Starting at the line containing "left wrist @" and ending at the line containing "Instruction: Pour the", transcribe the listing below exactly. Keep both end lines, skip the pictures, and copy nothing else.

......

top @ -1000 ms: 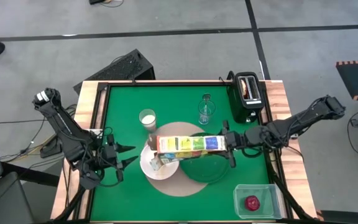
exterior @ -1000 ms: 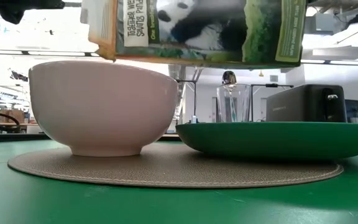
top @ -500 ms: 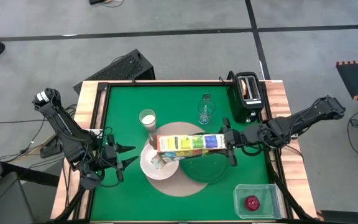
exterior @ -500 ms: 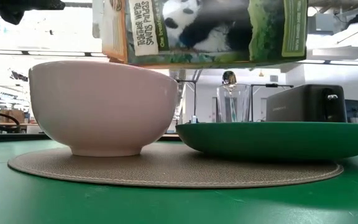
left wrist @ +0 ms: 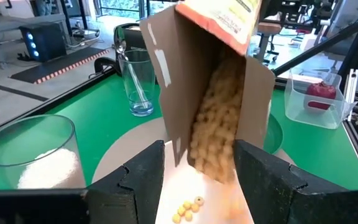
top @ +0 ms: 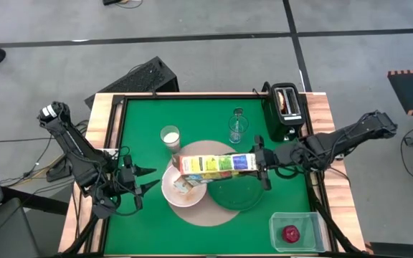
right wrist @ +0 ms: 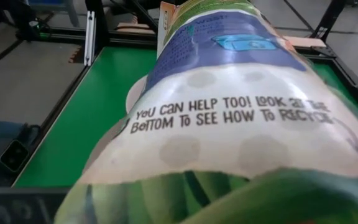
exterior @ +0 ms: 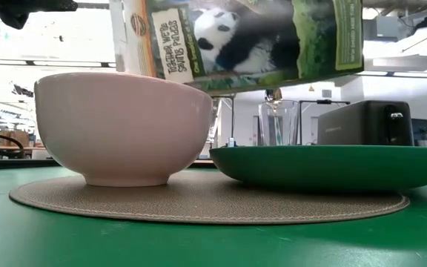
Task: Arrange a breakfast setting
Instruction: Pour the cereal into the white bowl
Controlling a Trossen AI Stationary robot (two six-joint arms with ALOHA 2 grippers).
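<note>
My right gripper (top: 259, 164) is shut on a colourful cereal box (top: 217, 165), which lies tipped over the white bowl (top: 178, 188). Cereal (left wrist: 215, 140) fills the box's open mouth, and a few pieces (left wrist: 188, 210) lie in the bowl. The bowl and the dark-green plate (top: 239, 195) rest on the round tan mat (top: 201, 213). My left gripper (top: 151, 179) stands open just left of the bowl. The silver spoon (top: 237, 113) stands in the clear glass (top: 237, 129). The small white cup (top: 169, 136) is behind the bowl. My right gripper holds the cereal box by its closed end (top: 252, 163), the end toward the table's right, pinched between the two fingers. The fingers come from the right, slanting a little downward. The box is lifted clear, lying across the table with its open end (left wrist: 191, 112) lowest, above the bowl.
The black toaster (top: 287, 111) with bread (top: 287, 100) in its slot stands at the far right. A clear plastic tub (top: 297, 231) at the near right corner holds the red apple (top: 290, 233). Green table shows on the near left.
My right gripper has risen a little and tipped, and the cereal box has gone up with it; the box's closed end has lifted more than its open end, which stays over the bowl.
</note>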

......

* _Response to this task_
left wrist @ +0 ms: 
top @ +0 ms: 
right wrist @ +0 ms: 
exterior @ +0 ms: 
Task: Arrange a breakfast setting
Instruction: Pour the cereal into the white bowl

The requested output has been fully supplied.